In a tweet, Binance CEO Changpeng Zhao announced that the hackers have tried to launder their funds through the Huobi exchange. After Binance detected this, they contacted and assisted Huobi in freezing and recovering the digital assets deposited by the hackers.
We detected Harmony One hacker fund movement. They previously tried to launder through Binance and we froze his accounts. This time he used Huobi. We assisted Huobi team to freeze his accounts. Together, 124 BTC have been recovered. CeFi helping to keep DeFi #SAFU!
— CZ Binance (@cz_binance) January 16, 2023
According to Zhao, the exchanges recovered a total of 121 BTC, estimated to be worth around $2.5 million at the time of writing.
Before Binance and Huobi detected and froze the funds, on-chain crypto detective, ZachXBT, highlighted that the hackers behind the exploit were moving 41,000 Ether (ETH), worth around $64 million, over the weekend.

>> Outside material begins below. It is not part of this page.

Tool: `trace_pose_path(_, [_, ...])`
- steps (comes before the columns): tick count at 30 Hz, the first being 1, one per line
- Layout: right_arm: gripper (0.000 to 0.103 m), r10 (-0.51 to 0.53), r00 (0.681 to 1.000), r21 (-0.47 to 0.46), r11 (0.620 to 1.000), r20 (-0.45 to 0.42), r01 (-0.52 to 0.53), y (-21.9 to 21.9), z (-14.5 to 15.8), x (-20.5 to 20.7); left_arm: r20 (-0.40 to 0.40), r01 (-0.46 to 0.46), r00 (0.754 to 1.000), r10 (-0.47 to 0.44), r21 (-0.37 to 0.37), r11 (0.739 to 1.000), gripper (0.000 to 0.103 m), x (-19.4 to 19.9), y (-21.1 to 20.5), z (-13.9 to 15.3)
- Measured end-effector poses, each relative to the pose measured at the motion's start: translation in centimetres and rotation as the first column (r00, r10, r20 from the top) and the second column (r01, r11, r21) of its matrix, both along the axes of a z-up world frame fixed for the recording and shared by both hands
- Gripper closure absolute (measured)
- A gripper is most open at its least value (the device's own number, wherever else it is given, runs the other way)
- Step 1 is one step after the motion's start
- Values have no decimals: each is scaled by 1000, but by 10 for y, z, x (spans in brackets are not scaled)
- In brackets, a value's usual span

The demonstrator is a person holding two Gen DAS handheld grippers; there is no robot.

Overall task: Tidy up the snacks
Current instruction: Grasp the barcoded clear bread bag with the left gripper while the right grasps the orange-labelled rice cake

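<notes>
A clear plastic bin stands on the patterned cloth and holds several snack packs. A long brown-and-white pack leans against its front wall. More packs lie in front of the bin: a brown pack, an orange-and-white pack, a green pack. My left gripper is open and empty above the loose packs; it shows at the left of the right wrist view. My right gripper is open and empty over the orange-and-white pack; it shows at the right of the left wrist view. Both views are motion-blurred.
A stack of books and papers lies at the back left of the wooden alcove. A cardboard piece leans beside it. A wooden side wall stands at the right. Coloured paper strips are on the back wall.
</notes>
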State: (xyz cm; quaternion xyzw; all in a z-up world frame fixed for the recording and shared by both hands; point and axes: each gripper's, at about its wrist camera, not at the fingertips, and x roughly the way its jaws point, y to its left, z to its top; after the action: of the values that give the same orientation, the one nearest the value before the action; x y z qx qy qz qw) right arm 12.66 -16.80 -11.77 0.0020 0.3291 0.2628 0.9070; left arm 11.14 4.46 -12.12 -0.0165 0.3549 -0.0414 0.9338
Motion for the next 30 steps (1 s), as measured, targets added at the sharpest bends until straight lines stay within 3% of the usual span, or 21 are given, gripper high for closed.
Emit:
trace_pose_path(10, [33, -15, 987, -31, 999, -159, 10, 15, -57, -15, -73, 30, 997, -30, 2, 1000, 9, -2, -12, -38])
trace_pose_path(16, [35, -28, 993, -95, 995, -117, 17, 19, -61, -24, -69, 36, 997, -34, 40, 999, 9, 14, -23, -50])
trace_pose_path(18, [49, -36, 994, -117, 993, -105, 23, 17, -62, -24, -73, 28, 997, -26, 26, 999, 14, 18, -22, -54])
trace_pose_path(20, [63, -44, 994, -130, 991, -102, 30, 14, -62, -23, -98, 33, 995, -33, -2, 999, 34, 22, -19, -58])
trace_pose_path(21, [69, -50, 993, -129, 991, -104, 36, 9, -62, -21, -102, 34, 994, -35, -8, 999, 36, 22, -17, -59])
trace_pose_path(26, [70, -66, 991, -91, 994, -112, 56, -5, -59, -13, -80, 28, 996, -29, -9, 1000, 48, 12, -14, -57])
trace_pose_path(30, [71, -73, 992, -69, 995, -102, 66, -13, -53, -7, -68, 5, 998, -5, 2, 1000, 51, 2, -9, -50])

1/2 North Korea’s Lazarus Group had a very busy weekend moving $63.5m (~41000 ETH) from the Harmony bridge hack through Railgun before consolidating funds and depositing on three different exchanges. pic.twitter.com/huDumaJeSh
— ZachXBT (@zachxbt) January 15, 2023
According to the crypto sleuth, the hackers consolidated and deposited the digital assets on three different crypto exchanges after moving the funds. However, the on-chain detective did not specify the names of the exchanges used by the exploiters.
On June 24, 2022, the Harmony team detected the exploit and reported $100 million in funds compromised. The hack highlighted concerns previously brought up by community members around some of the mutisig wallets securing the Horizon bridge.
On June 30, the Lazarus Group — an infamous North Korean hacking organization — was identified as a suspect behind the $100 million Harmony hack. Blockchain analysis firm Elliptic noted that the manner in which the hack was conducted was similar to other Lazarus Group attacks.
The Horizon bridge hack is one of the largest exploits and hacks in 2022. Analysts believe that the Lazarus Group targeted the employee login credentials to breach Harmony’s security system. The hackers then deployed laundering programs to move the stolen assets.